(Beginning of Data for this task)

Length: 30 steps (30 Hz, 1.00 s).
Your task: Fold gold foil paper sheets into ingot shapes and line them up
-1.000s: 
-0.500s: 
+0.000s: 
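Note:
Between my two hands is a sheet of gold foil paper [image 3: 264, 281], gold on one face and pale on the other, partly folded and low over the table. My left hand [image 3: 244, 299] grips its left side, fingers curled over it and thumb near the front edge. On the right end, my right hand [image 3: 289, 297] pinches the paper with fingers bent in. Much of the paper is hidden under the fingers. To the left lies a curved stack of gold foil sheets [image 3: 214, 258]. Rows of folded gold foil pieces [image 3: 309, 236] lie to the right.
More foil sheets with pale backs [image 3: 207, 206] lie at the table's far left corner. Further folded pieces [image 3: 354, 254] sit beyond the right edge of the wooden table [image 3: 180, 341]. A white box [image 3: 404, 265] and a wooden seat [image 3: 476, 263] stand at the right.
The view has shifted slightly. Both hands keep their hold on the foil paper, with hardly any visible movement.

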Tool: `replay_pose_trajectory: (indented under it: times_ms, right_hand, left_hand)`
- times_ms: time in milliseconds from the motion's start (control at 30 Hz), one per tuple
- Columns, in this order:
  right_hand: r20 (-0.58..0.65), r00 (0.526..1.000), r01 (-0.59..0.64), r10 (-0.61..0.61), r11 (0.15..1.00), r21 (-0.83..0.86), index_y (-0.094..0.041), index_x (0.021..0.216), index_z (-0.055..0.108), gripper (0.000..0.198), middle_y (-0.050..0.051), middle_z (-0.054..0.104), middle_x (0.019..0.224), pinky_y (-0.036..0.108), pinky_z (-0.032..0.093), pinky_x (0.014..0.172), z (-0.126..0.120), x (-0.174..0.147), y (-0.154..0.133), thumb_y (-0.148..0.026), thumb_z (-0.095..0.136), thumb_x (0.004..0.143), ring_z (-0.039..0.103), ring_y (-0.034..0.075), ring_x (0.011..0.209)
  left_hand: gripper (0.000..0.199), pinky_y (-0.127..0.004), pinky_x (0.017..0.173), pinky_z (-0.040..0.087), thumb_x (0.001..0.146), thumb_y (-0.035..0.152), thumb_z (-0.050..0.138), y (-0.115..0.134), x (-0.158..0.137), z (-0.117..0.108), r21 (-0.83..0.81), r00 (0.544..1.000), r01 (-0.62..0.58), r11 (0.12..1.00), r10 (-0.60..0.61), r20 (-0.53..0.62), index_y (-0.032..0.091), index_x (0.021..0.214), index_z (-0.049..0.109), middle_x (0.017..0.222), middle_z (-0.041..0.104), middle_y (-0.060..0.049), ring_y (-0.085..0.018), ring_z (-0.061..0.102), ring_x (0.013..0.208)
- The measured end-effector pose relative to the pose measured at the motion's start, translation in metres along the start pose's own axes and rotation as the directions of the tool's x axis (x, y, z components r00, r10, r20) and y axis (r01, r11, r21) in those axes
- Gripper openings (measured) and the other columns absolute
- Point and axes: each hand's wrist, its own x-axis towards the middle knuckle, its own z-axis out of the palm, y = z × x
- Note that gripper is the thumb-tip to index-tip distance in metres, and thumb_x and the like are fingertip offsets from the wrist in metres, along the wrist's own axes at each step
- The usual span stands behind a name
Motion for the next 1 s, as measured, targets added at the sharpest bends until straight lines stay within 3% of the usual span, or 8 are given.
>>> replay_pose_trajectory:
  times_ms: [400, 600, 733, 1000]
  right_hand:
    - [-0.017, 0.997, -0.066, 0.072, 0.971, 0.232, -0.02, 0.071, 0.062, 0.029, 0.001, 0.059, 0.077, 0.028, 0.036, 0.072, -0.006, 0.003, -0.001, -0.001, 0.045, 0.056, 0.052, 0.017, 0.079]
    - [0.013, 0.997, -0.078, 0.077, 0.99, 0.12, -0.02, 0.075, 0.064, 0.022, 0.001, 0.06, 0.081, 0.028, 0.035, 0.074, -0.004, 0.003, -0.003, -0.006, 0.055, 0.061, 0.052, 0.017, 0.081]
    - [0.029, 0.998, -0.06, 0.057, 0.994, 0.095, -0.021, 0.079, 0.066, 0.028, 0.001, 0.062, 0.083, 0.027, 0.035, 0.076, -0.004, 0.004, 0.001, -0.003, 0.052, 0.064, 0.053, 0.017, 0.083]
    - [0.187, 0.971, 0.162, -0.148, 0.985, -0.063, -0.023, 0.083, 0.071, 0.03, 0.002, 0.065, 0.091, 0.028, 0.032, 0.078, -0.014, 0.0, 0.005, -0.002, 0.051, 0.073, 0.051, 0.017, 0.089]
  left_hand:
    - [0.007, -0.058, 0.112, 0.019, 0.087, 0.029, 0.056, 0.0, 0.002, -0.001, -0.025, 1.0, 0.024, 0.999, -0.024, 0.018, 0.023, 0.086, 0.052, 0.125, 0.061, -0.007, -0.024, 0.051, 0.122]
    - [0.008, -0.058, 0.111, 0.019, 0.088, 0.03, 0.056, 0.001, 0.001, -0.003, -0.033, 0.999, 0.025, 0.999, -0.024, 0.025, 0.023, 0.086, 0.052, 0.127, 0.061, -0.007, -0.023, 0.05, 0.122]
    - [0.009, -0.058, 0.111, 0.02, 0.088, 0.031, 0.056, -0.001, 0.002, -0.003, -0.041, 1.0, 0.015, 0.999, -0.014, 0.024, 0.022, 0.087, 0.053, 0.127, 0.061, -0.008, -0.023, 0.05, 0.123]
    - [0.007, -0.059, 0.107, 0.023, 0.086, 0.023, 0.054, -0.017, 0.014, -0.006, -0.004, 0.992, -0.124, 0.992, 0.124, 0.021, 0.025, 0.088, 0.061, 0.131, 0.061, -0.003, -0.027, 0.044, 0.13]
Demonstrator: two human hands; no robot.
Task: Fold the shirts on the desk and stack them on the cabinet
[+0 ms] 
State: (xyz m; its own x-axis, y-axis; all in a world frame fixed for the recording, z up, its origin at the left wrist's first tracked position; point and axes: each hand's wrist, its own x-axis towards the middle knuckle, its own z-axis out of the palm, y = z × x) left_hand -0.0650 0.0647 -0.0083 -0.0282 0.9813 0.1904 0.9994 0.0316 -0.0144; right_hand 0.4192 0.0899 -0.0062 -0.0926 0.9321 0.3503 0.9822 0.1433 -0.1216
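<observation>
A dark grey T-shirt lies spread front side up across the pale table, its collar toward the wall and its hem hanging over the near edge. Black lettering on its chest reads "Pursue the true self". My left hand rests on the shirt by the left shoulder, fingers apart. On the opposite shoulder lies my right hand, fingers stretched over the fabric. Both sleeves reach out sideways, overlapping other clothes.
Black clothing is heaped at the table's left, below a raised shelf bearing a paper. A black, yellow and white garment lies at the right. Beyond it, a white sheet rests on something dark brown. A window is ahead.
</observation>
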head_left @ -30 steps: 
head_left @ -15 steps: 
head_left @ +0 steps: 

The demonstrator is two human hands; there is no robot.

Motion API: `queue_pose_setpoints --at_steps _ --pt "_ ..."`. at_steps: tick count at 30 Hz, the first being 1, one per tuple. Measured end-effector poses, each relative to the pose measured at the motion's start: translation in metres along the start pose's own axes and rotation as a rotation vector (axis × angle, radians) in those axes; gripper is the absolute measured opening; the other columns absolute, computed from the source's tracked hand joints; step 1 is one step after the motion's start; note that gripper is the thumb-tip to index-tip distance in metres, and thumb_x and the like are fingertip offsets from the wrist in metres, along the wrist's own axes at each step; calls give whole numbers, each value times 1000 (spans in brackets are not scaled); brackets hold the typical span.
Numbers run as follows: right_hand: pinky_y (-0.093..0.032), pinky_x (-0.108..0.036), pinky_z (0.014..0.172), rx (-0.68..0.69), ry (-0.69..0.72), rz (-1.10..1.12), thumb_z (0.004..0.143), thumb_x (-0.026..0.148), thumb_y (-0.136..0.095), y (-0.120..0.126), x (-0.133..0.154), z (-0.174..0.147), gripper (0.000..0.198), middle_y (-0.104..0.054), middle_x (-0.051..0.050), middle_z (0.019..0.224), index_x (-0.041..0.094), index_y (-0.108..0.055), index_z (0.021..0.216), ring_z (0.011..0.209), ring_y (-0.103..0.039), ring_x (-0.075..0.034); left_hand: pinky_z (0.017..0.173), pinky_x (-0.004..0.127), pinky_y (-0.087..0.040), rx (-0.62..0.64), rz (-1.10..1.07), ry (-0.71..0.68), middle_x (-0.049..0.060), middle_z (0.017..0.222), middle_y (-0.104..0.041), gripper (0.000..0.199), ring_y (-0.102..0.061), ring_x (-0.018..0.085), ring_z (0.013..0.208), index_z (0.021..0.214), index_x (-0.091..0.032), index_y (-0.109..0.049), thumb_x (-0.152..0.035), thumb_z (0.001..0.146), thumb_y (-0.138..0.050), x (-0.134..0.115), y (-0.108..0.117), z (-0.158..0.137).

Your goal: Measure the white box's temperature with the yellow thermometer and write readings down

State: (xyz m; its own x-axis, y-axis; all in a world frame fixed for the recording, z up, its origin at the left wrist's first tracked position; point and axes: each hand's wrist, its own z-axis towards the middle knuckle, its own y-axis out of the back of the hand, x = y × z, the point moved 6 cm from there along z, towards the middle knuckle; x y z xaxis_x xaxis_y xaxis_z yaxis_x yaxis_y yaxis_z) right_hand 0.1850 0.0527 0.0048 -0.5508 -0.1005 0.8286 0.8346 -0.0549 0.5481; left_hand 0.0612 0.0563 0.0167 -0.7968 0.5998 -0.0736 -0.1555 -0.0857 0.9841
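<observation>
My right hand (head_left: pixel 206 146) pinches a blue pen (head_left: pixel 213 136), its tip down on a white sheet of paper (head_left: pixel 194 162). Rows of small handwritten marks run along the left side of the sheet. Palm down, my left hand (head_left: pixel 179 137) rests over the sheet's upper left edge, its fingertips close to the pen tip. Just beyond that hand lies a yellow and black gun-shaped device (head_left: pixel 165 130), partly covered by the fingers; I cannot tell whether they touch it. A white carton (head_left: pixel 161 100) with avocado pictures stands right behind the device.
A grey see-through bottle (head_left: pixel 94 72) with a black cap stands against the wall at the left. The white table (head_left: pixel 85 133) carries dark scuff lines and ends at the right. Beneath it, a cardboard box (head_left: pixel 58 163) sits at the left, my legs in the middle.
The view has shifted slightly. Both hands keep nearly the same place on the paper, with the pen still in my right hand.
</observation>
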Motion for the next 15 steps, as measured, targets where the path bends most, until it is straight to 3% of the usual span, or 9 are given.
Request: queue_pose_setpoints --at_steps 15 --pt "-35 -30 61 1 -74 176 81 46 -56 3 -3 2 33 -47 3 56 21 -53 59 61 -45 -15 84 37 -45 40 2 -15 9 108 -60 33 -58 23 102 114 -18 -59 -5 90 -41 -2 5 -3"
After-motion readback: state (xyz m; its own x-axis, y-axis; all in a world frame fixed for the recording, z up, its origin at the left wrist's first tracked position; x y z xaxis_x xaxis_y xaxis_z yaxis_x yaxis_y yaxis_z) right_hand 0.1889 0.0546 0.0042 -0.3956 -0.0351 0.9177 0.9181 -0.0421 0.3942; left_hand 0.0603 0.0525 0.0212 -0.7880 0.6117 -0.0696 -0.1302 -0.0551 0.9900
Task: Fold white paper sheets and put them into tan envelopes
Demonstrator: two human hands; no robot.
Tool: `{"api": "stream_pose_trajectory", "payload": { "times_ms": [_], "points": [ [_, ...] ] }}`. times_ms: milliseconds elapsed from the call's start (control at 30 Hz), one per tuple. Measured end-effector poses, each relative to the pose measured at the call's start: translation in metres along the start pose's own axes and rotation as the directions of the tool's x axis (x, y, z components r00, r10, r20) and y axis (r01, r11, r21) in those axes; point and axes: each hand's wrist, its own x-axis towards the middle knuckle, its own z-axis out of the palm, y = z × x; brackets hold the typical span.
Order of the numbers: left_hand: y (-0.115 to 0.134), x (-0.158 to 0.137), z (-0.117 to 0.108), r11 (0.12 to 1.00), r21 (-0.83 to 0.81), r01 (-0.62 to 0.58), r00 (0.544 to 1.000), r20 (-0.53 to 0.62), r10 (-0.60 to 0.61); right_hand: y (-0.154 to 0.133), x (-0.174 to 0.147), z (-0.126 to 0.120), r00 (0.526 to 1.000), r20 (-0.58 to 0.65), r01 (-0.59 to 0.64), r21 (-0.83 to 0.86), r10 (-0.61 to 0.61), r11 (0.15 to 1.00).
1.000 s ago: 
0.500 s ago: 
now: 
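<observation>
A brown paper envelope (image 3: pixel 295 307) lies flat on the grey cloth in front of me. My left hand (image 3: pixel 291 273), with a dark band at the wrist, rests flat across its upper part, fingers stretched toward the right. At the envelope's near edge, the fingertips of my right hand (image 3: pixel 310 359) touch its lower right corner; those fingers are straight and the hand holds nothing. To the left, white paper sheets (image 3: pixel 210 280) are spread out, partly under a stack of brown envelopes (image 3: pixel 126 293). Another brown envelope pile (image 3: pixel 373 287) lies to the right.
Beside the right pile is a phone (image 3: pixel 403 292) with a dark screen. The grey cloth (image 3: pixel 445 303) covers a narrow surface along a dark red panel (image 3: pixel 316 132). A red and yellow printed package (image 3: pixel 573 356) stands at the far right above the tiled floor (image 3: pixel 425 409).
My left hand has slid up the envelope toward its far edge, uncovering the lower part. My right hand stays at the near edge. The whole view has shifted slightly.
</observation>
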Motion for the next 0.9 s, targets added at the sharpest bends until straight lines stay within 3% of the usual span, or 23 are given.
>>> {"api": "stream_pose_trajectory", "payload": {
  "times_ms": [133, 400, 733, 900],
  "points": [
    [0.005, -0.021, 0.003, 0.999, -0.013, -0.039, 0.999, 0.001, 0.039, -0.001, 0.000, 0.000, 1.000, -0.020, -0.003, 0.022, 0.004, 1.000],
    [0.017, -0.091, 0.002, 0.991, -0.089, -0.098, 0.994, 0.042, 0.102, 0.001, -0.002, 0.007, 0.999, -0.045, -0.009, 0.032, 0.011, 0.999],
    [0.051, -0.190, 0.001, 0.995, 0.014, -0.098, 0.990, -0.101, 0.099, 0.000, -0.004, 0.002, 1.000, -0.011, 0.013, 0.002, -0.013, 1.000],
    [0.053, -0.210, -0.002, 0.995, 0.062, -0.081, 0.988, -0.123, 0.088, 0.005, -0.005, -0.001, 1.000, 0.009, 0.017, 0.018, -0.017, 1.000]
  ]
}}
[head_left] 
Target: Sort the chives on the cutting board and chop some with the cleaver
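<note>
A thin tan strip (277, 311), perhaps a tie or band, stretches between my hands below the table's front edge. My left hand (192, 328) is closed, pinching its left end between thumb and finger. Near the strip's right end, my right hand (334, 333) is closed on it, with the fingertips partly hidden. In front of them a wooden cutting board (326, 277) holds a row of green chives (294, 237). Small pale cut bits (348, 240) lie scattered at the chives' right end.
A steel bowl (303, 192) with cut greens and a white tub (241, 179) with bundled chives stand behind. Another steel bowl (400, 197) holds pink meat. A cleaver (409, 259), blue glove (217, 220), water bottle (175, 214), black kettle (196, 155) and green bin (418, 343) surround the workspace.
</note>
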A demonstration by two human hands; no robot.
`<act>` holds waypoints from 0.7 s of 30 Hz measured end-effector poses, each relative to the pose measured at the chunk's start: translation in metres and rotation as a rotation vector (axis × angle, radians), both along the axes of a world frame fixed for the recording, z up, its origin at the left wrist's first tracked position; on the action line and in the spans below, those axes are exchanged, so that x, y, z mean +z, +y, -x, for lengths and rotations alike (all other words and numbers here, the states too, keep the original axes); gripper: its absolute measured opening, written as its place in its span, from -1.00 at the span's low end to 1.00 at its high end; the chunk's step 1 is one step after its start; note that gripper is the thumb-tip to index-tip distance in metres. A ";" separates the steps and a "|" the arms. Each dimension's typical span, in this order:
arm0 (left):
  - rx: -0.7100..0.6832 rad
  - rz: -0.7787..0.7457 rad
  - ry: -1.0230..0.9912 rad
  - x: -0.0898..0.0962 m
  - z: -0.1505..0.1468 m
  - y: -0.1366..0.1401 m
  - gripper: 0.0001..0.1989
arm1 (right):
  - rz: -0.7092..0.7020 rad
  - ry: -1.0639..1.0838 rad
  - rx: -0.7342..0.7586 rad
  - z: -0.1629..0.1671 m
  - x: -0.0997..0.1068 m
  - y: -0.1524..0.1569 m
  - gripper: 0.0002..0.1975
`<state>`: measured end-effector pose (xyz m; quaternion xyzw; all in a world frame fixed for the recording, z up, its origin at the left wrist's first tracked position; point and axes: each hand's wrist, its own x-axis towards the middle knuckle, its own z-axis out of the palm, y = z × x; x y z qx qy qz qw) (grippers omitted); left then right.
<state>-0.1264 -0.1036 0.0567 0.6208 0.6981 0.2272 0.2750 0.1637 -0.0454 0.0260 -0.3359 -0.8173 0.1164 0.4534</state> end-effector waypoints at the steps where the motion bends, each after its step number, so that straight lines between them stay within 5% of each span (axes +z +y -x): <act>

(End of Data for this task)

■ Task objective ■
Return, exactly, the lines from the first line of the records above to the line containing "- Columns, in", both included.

■ Worked solution ■
Length: 30 steps (30 Hz, 1.00 s).
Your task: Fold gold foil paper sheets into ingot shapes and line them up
-1.000s: 
-0.500s: 
+0.000s: 
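Note:
Between my two hands is a sheet of gold foil paper [image 3: 264, 281], gold on one face and pale on the other, partly folded and low over the table. My left hand [image 3: 244, 299] grips its left side, fingers curled over it and thumb near the front edge. On the right end, my right hand [image 3: 289, 297] pinches the paper with fingers bent in. Much of the paper is hidden under the fingers. To the left lies a curved stack of gold foil sheets [image 3: 214, 258]. Rows of folded gold foil pieces [image 3: 309, 236] lie to the right.
More foil sheets with pale backs [image 3: 207, 206] lie at the table's far left corner. Further folded pieces [image 3: 354, 254] sit beyond the right edge of the wooden table [image 3: 180, 341]. A white box [image 3: 404, 265] and a wooden seat [image 3: 476, 263] stand at the right.
The view has shifted slightly. Both hands keep their hold on the foil paper, with hardly any visible movement.
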
Tool: `replay_pose_trajectory: (indented under it: times_ms, right_hand, left_hand)`
- times_ms: time in milliseconds from the motion's start (control at 30 Hz), one per tuple
- Columns, in this order:

Work on this exercise is finished, so nothing remains.